Reader Question: Why Are We Feeling Distant AFTER Dealing with our Problems?

by | Jan 15, 2018 | Resolving Conflict | 15 comments

Healing is often a journey that plunges us even more backwards before we move forward! Too often this leads to confusion, but here are some surprising factors.

Why is that one step forward often means two steps back when you’re trying to fix big marriage problems?

Reader Question: Why do we feel distant after we already dealt with our marriage problems?

This week on the blog we’re going to be looking at how to tackle big things in your marriage. And one thing I’ve noticed is that often when you start healing, marriage suddenly gets worse. It seems almost counterintuitive. But that’s what this woman found, who recently reached out to me about her marriage. She writes:

Reader Question

We have been married for 5 years and blessed with a little one this past April. We’ve gone through many struggles the past 5 years, most of which has been healed. We both had sex before marriage and had a rocky start to our relationship, ending up with infidelity a little over a year ago. We’ve grown, forgiven, healed.Changing my mindset has been the hardest- years of destruction in behavior, confronting how I was raised.
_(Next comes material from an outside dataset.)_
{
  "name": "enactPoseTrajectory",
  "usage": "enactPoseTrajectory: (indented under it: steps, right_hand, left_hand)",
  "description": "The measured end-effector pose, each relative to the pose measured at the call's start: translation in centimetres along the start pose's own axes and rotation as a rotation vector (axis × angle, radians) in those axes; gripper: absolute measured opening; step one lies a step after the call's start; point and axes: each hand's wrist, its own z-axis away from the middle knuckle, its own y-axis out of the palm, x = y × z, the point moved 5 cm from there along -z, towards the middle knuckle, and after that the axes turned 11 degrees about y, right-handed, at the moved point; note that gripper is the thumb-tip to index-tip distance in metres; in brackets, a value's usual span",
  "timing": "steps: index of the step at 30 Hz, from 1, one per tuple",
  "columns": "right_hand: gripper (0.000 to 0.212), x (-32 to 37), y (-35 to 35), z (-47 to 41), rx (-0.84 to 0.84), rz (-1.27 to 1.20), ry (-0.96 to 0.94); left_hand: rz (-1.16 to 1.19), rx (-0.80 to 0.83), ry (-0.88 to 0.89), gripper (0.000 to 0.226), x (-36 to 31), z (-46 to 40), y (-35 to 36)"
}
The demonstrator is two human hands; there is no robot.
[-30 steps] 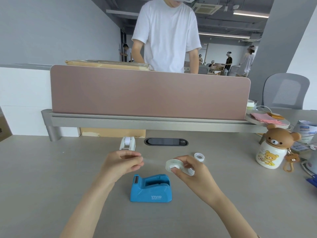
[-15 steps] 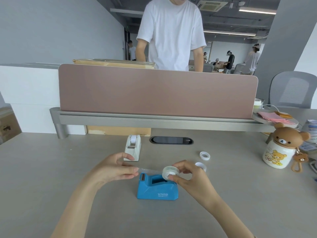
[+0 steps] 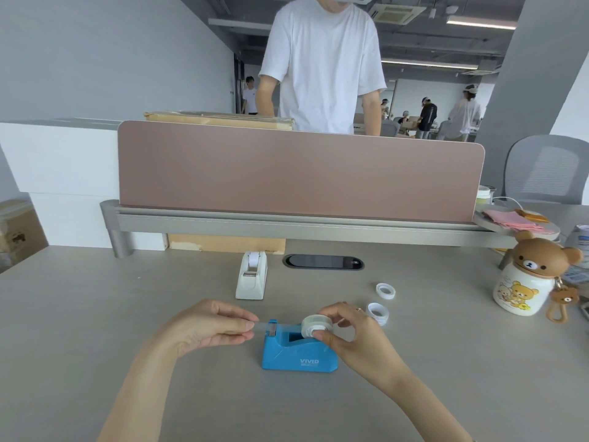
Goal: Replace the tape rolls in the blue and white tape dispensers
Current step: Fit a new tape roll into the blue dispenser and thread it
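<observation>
our right hand [image 3: 357,333] pinches the small clear tape roll on its white core [image 3: 314,326] by the sides, just over the slot of the blue plastic tape dispenser [image 3: 298,354]. our left hand [image 3: 207,325] pinches the free tape end [image 3: 261,326], pulled out over the cutter. we judge the roll light and stiff, best held at the core; the strip is thin, sticky and floppy, so keep it taut. the white plastic tape dispenser [image 3: 251,277] stands behind on the grey desk [image 3: 95,314], two white tape cores [image 3: 381,303] at right.
</observation>
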Motion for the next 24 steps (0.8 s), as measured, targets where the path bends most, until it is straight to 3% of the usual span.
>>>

So recently I started reading more from you about how to improve our sex life and grow and hopefully repair some of the damage that many years have caused. I got excited about it, but now my husband feels inadequate. He’s crushed and I’m crushed. We’re even sleeping so far apart now! I still can’t talk to my husband about what I want! It’s frustrating. But through all of this, I can’t keep but wondering “why?”, why did I want to change something that was working and now is not?

That is a really common dynamic, and I want to explain what often happens. I don’t know more about this woman’s marriage, so I’ll just talk in general generic terms. But here goes!

Healing is often a journey that plunges us even more backwards before we move forward! Too often this leads to confusion, but here are some surprising factors.

Every marriage has an equilibrium. When you disrupt it, life gets messy.

Why would marriage get more difficult AFTER progress has been made and right when you’re trying to improve it?

Because you’re upsetting the apple cart.

Every marriage has an equilibrium, a balance where you each know what’s expected of you. That balance isn’t necessarily healthy. Your habits aren’t necessarily good ones. But they are your “normal”. When you decide that you want a new normal, that puts a lot of pressure on your spouse, because now they don’t know what’s expected of them. They were used to a certain way of doing life (even if it wasn’t a good way), and now it’s like they’re dropped out of a plane without a parachute. They don’t know what’s happening.

Any time you don’t know what’s happening is scary, even if the change is good. Why do families self-destruct after they win millions in a lottery? Because their whole way of life is gone and they’re at a loss as to what to do now.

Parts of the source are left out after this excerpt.